In this Episode you'll learn about:
- The importance of getting a swim video analysis done and joining a swim squad
- The value of having a triathlon coach
- How Brett fits training in around family and work with "invisible training"
- Brett's top tips for other age-groupers
One size doesn't fit all when it comes to hydration. Take PH's free Triathlon Sweat Test to get personalised hydration advice tailored to what you're training for. Use the promo code THATTRIATHLONSHOW to get your first box or tube of electrolyte product for free!
About Brett Amos
- 47 years old, living in Perth, Australia
- Has got four teenage kids.
- Career-wise, he runs a research and development laboratory
- Got into triathlon seven years ago, from a background in mountain biking.
- Current triathlon level is about 4:50 for a half Ironman.
How Brett got started in triathlon
- It was getting a bit time-consuming to get to the good mountain biking trails, so I thought I'll try a triathlon.

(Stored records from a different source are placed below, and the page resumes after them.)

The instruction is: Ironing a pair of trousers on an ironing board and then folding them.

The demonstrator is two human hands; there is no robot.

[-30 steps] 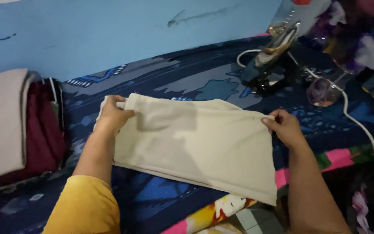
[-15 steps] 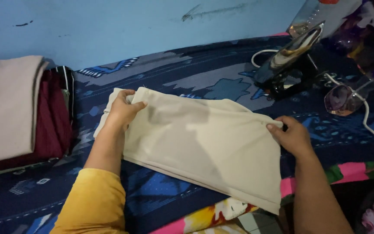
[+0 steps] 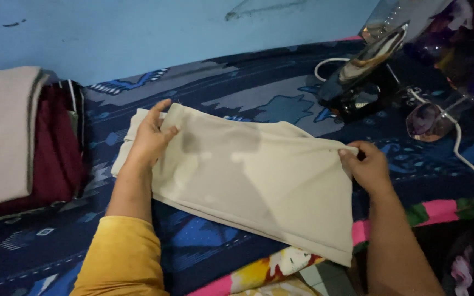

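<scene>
A: Surface: blue patterned blanket (image 3: 237,241) over the desk. Folded stack (image 3: 6,137), pale over dark red, at far left, well apart from the work.

B: Work piece?

A: Cream cloth (image 3: 248,181), folded, lying flat mid-blanket with its near edge running towards the desk's front. Judged light, soft and limp; it would sag if lifted at one point. Best taken at the two far corners or along the fold.

B: Iron?

A: Iron (image 3: 357,77) stands on end at far right, white cord (image 3: 467,159) trailing beside it. Apart from the cloth.

B: Hands?

A: Left hand (image 3: 149,137) lies on the cloth's far left corner, fingers spread, pressing rather than clenched. Right hand (image 3: 366,167) pinches the far right corner, grip closed on the cloth.
</scene>
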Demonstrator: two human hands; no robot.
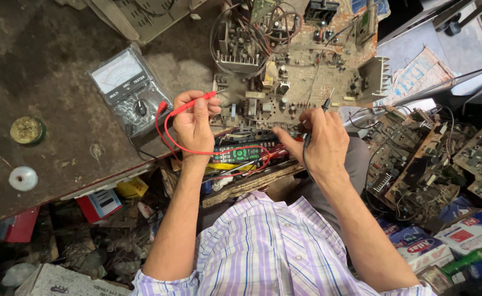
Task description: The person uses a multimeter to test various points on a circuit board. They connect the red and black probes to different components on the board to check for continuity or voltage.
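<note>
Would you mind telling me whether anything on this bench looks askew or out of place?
The large brown circuit board lies tilted, hanging over the dark workbench edge. The grey analogue multimeter sits askew. The left hand holds the red probe; the right hand holds the black probe.

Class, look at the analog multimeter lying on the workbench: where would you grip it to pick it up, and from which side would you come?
Grip the multimeter across its two long edges near the dial window, coming from above at its far left end. It lies flat, face up and tilted, with bare bench on that side. The red lead leaves its near corner beside the left hand, so that end is probably awkward.
</note>
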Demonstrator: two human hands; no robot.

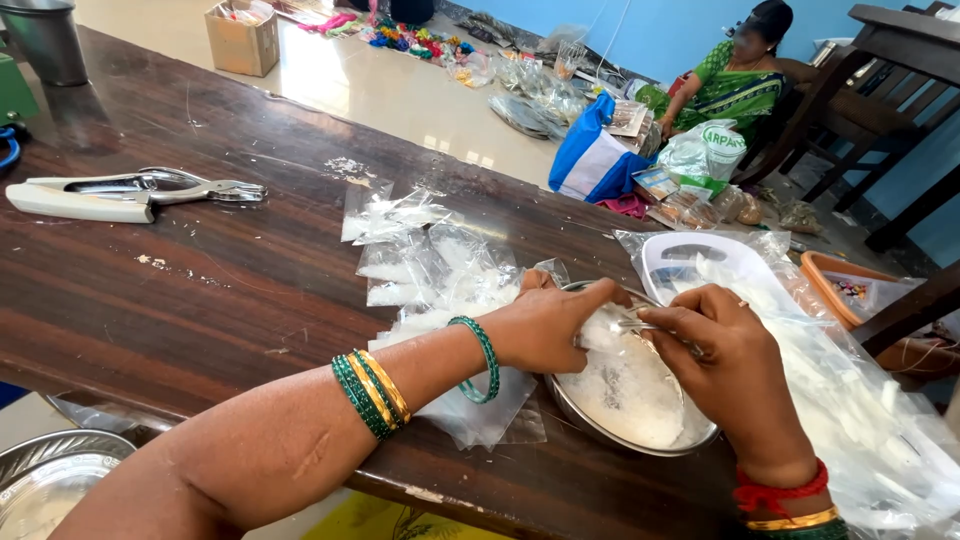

- My first race was a 250 m swim, 10k bike, 2k run. I thought, how hard could it be?
- I almost drowned! The first 50 m I swam freestyle and then just blew up and breast stroked the rest. I got on the bike, I had a mountain bike. I think it was the only one in the transition area. The rest were these fancy tri bikes with aerobars and all that.
- I got the bug then and just kept progressing to longer distances.
" The first 50 m I swam freestyle and then just blew up and breast stroked the rest."
Progressing from first triathlon to Ironman and improving the swim, bike and run
- I did a couple of the super sprints / enticer triathlons first because I just couldn't really swim a lot. Then after maybe 6 months I doubled the distance and moved up to the sprint distance.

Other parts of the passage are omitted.